3. The Book of Enoch is not inspired but has at least that much true inspiration
4. Therefore we can hold on to the Book of Jude but cannot adhere to the Book of Enoch where it deviated from inspired Scripture.


----------



## Romans922 (Jul 24, 2008)

Go to the blog and comment there on this, see how they respond.


----------



## Pergamum (Jul 24, 2008)

So what would Peter Enns say (WWPES?)


----------



## staythecourse (Jul 24, 2008)

> Go to the blog and comment there on this, see how they respond.



I was going to but read the posts. I don't believe I could add much to the discussion. People are already taking a strong biblical-inerrancy, closed-canon, 66-books-are-inspired, view. In fact, I was going to compare Paul's quotation of pagan poets as an example of a non-inspired text suddenly becoming part of the God-breathed Scripture.

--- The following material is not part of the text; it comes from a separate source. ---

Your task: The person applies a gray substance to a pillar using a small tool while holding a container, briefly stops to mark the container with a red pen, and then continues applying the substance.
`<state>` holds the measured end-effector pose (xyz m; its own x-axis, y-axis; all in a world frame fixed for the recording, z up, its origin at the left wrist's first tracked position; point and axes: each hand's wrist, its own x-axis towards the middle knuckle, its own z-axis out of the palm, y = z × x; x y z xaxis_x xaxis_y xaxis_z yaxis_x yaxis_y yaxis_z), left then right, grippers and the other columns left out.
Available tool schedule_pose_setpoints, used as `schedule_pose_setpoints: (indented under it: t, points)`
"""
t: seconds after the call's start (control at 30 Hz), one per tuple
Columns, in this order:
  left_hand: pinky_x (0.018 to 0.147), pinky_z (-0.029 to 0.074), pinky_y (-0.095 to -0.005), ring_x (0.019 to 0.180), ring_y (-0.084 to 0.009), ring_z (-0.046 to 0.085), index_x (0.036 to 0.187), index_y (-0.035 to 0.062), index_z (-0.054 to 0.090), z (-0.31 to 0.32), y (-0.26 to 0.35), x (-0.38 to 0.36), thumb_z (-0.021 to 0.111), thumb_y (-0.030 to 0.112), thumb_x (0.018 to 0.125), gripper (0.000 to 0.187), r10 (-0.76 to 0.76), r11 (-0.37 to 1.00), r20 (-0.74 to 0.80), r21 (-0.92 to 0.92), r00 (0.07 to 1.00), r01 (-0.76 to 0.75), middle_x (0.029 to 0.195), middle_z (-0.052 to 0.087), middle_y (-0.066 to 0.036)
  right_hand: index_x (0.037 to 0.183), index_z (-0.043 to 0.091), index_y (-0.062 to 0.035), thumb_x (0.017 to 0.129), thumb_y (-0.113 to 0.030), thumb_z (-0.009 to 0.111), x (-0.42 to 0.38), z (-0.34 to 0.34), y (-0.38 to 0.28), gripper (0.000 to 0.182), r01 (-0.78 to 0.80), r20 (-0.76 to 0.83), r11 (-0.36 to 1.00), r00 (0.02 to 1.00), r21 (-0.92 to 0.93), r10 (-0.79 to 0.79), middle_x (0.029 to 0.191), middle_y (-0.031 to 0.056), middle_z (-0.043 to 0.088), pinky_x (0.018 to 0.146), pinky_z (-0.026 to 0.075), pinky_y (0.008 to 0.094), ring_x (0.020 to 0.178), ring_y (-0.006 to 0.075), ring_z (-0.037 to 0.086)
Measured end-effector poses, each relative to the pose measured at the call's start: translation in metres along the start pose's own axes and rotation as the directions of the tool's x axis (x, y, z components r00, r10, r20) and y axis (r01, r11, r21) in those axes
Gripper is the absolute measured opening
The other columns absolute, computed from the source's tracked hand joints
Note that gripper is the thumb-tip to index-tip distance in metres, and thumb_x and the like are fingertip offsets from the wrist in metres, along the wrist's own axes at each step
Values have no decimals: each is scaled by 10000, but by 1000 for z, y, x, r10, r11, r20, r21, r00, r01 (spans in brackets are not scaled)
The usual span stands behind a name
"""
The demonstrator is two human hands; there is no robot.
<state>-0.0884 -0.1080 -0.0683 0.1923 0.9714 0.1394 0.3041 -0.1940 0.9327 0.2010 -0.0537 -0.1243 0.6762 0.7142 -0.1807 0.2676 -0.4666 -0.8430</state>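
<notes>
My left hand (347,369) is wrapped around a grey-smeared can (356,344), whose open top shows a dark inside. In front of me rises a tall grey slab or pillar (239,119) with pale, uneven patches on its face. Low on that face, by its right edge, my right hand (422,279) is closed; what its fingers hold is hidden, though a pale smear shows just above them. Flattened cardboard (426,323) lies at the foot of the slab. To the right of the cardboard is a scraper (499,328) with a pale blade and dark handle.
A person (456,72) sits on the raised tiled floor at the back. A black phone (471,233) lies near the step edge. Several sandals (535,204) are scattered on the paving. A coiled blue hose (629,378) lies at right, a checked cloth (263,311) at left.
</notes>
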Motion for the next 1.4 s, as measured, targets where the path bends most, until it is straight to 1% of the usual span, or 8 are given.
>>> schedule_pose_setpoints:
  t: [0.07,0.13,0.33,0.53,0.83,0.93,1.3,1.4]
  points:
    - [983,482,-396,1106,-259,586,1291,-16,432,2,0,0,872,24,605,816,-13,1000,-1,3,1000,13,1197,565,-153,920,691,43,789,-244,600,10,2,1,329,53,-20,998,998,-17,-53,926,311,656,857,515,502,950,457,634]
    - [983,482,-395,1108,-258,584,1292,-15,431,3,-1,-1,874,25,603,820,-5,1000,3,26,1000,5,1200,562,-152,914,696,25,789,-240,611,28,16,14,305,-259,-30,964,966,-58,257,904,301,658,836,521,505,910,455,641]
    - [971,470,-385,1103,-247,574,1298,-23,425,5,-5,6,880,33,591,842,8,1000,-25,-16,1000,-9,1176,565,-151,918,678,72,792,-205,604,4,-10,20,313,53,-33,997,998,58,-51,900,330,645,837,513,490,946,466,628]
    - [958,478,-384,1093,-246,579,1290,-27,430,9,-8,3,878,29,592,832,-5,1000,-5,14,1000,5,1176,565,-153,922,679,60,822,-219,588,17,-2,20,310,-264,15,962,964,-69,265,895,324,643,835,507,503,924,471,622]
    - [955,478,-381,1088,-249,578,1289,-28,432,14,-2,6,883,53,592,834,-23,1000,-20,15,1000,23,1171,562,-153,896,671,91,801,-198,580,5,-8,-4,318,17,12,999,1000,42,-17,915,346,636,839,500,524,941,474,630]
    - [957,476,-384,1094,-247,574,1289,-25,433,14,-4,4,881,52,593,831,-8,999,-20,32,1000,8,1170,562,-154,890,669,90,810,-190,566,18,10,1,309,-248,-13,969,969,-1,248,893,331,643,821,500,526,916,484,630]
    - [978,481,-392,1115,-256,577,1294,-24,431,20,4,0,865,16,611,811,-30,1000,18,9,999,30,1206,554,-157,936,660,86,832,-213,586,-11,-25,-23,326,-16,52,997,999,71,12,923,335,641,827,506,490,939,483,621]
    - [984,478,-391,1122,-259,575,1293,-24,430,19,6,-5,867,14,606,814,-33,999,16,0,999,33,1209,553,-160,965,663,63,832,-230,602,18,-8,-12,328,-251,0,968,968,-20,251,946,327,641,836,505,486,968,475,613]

The only question is: "How did it get from Enoch to us?" Verbally, or did the Holy Spirit reveal it to Jude personally which happens to match the book of Enoch?


----------



## Pergamum (Jul 24, 2008)

We have parts of Enoch still intact don't we?


----------



## Stomata leontôn (Jul 25, 2008)

Pergamum said:


> We have parts of Enoch still intact don't we?


Apparently, we have all of it, but it is all in Ethiopic with large sections from various manuscripts in Greek. There are also parts of other spurious books included with it that are not Enoch, the Book of Astronomy does not seem to belong, and the work has never been modernized into readable chapters and verses. The book was lost to the West for hundreds of years until rediscovered around the turn of the 19th c. It was considered an important discovery since some earliest church fathers (70 AD - 250 AD) used it extensively and claimed it was inspired Scripture that was removed by Jews because it prophesied too explicitly of the coming of Christ.


----------



## Jerusalem Blade (Jul 25, 2008)

We do not know he was quoting the Book of Enoch. Calvin and Gill are of the opinion that Jude was quoting from a saying perserved in ancient tradition as an authentic saying of Enoch, held in high regard by the Jews of his day. Note Jude does not say, "Enoch wrote...", but "Enoch...prophesied..."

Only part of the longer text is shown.